TLDR: Skip to the "Describe the solution you'd like" section!!!

Is your feature request related to a problem? Please describe.
In case of our cloud product:

  • We want to page CRL eng including SRE in case of urgent & actionable issues with CRDB.
  • Corollary to above: We do NOT want to page CRL eng including SRE in case a customer writes a poor workload given how the cluster is provisioned (which in dedicated the customer controls).

The need for above is clear in case of our cloud product. But on-prem would benefit too. Being able to quickly tell apart issues with CRDB apart from issues with a customer workload makes DB eng, SRE, TSE, and customers more efficient.
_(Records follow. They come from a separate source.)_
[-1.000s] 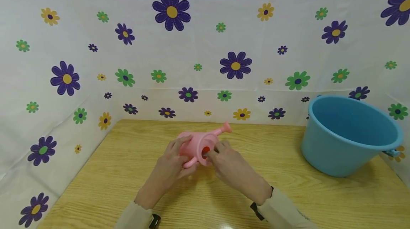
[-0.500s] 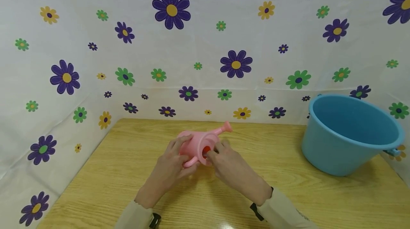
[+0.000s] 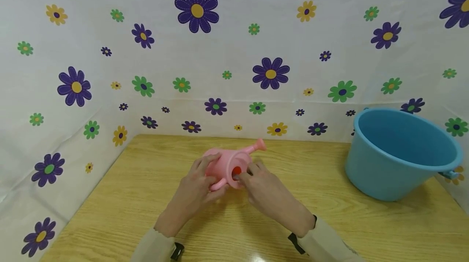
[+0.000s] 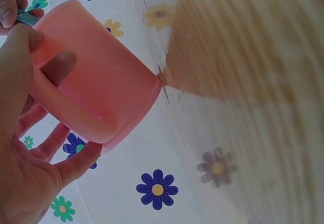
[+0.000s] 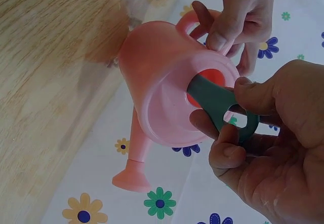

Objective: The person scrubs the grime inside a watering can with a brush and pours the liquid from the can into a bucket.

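A pink watering can (image 3: 221, 165) lies tipped over on the wooden table, its mouth turned toward my right hand. My left hand (image 3: 194, 186) holds it, with fingers about the curved handle (image 4: 71, 110) and the body. The can's spout (image 5: 132, 171) points away to the far right in the head view. My right hand (image 3: 265, 190) pinches a dark green handle (image 5: 215, 98) with a loop at its end. The handle's other end passes into the can's round opening and is hidden there. Red-orange (image 3: 237, 170) shows inside that opening.
A large blue bucket (image 3: 381, 176) stands on the right side of the table (image 3: 154, 164). A white sheet (image 3: 231, 46) printed with flowers hangs behind and along the sides.
My right hand has shifted very slightly to the right, and a little more red-orange shows in the can's opening. The can and my left hand have stayed almost still.
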A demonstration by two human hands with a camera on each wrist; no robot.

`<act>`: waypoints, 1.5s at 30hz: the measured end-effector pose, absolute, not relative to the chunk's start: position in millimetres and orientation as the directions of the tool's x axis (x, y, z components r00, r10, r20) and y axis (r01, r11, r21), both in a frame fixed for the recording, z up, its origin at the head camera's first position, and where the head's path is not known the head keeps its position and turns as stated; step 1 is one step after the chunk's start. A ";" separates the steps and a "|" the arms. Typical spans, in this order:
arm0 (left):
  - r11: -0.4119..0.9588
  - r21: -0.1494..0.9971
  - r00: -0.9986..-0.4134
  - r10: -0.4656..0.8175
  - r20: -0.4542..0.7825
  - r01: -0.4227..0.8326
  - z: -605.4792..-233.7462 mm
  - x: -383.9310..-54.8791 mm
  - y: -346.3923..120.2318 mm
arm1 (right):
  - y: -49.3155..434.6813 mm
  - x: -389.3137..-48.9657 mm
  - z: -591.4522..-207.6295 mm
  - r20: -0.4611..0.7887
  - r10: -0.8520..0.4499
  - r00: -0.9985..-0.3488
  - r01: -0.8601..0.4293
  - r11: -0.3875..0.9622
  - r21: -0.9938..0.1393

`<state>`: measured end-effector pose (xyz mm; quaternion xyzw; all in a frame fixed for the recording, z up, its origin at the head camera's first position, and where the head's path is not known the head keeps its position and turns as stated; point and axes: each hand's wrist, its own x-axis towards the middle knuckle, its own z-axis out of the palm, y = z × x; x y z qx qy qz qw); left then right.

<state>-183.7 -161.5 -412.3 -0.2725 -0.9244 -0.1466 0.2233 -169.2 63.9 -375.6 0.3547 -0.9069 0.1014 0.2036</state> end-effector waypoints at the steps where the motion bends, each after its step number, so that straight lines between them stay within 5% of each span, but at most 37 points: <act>1: 0.809 0.149 -0.753 0.438 0.491 0.569 -412.4 -183.5 -161.5 | 64.4 -168.8 -375.2 0.439 -0.600 -0.669 -0.683 0.729 -0.044; 24: 0.804 0.152 -0.749 0.441 0.494 0.574 -414.7 -183.7 -161.8 | 79.2 -163.4 -364.1 0.460 -0.583 -0.670 -0.704 0.696 -0.143; 45: 0.802 0.162 -0.751 0.440 0.492 0.576 -411.8 -183.8 -161.1 | 90.3 -169.1 -355.6 0.411 -0.582 -0.702 -0.711 0.606 -0.356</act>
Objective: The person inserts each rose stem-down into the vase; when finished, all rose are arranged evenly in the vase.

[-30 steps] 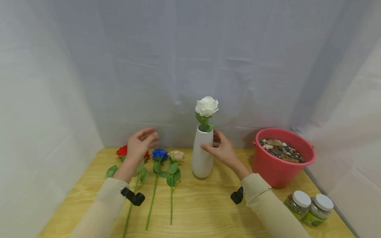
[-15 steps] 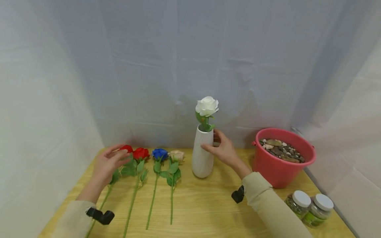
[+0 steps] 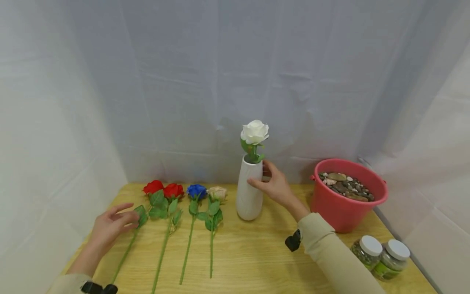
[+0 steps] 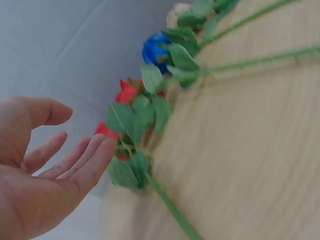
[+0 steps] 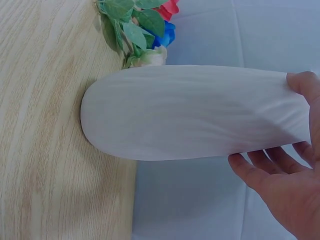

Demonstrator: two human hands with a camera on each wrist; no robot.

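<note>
A white vase (image 3: 249, 192) stands upright on the table with a white rose (image 3: 255, 132) in it. My right hand (image 3: 273, 183) holds the vase near its neck, thumb in front and fingers behind; the right wrist view shows the vase (image 5: 190, 115) between thumb and fingers. At the left, my left hand (image 3: 111, 226) hovers beside the leaves of the leftmost red rose (image 3: 153, 187), its fingers relaxed and nothing held. In the left wrist view the left hand (image 4: 55, 170) is apart from the stems. A second red rose (image 3: 173, 190), a blue rose (image 3: 197, 191) and a cream rose (image 3: 217, 192) lie alongside.
A pink bucket (image 3: 339, 216) of pebbles stands to the right of the vase. Two white-lidded jars (image 3: 371, 246) sit near the table's right edge. Pale sheeting (image 3: 183, 102) hangs behind the table and at both sides.
My left hand has moved left and toward me, passing over the red roses to beside the leftmost stem. My right hand keeps hold of the vase, which stays in place.
</note>
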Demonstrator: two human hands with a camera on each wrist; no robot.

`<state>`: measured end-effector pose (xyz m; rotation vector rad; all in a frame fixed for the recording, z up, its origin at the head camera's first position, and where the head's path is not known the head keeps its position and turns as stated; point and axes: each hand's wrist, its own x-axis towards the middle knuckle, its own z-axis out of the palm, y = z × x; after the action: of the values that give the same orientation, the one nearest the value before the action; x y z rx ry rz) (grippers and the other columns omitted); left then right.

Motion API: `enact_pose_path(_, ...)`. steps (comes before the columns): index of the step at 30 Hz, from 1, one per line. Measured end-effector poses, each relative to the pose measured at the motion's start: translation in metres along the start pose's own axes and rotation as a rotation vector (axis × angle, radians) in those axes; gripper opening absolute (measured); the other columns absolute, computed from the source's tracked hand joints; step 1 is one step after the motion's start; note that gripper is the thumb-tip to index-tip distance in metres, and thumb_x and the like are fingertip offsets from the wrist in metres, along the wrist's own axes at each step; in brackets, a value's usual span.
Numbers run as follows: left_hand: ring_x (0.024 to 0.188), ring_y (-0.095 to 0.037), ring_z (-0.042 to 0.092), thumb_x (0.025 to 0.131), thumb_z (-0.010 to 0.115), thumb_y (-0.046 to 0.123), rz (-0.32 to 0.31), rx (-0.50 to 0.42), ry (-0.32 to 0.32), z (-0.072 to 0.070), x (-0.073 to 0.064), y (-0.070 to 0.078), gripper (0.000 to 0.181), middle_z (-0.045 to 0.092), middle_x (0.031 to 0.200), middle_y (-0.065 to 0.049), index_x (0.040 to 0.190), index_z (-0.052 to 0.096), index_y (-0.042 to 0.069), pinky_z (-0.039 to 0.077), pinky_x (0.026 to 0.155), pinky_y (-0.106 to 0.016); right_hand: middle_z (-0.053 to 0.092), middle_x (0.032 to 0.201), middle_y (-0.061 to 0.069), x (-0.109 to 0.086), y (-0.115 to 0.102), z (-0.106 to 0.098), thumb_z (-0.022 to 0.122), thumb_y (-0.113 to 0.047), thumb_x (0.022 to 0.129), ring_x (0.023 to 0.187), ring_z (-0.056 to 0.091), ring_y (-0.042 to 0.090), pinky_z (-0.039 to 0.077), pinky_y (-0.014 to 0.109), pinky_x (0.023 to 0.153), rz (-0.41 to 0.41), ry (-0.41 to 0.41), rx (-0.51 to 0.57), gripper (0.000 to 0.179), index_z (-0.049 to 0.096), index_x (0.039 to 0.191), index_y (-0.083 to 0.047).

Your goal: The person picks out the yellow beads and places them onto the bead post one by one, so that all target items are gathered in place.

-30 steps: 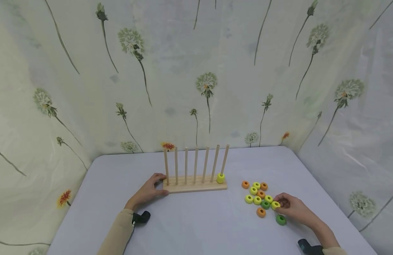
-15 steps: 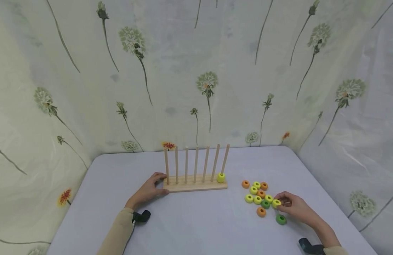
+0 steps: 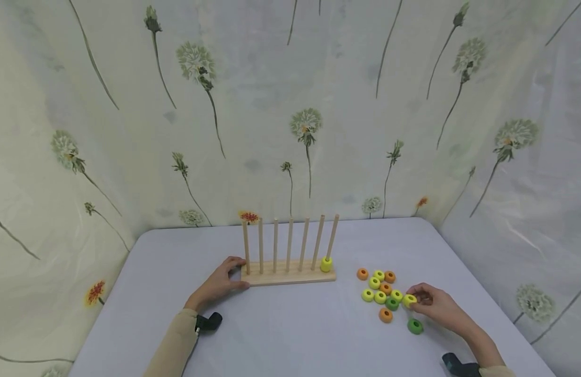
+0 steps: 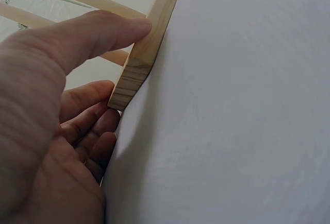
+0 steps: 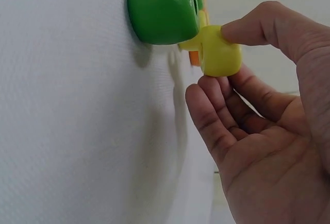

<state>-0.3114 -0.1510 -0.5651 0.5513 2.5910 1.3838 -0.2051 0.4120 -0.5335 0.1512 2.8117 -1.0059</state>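
A wooden peg stand (image 3: 290,279) with a row of upright pegs rests on the table. Yellow sits low on its rightmost peg, one bead or two stacked (image 3: 326,265); I cannot tell which. My left hand (image 3: 219,284) grips the stand's left end, thumb on the front edge and fingers behind, as the base (image 4: 142,59) shows in the left wrist view. My right hand (image 3: 438,309) pinches a yellow bead (image 5: 221,54) between thumb and fingers, slightly above the table. Nearest to it lies a green bead (image 3: 415,326), close to the camera in the right wrist view.
Left of my right hand lies a loose group of yellow beads (image 3: 368,295), orange beads (image 3: 386,315) and a green bead (image 3: 392,303). The white table (image 3: 290,335) ends at the back against a dandelion-print curtain (image 3: 253,104).
My right hand has lifted the yellow bead slightly, with a small shift to the right. The left hand and the peg stand have stayed in place.
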Motion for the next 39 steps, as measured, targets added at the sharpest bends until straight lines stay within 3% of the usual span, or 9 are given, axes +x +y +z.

Describe alternatives you've considered
The alternative is the current CC monitoring stack. We alert on various signals of definite trouble. For example:

  1. If the sqlprober can't SELECT a test row, page SRE.
  2. If the kvprober can't read & shadow write a key dedicated to probing on a "randomly" chosen range, page SRE.
  3. If proposals are "stuck in raft", that is, they don't get committed in a timely manner, page SRE.

This is fine. If above signals indicate trouble, there is trouble, as the the above signals don't close on contention or other workload issues (in case of prober the workload is controlled by CRL eng thus not problematic). That is, the false positive rate is low [1].

[1] modulo that until admission control rolls out we will paged when a dedicated cluster is out of CPU

What's the problem then? The false negative rate is too high! This means we miss outages in production. It also means we don't have confidence that IF no alerts are firing, it is a workload issue. The latter possibly matters more to operational efficiency than the former, tho both are important.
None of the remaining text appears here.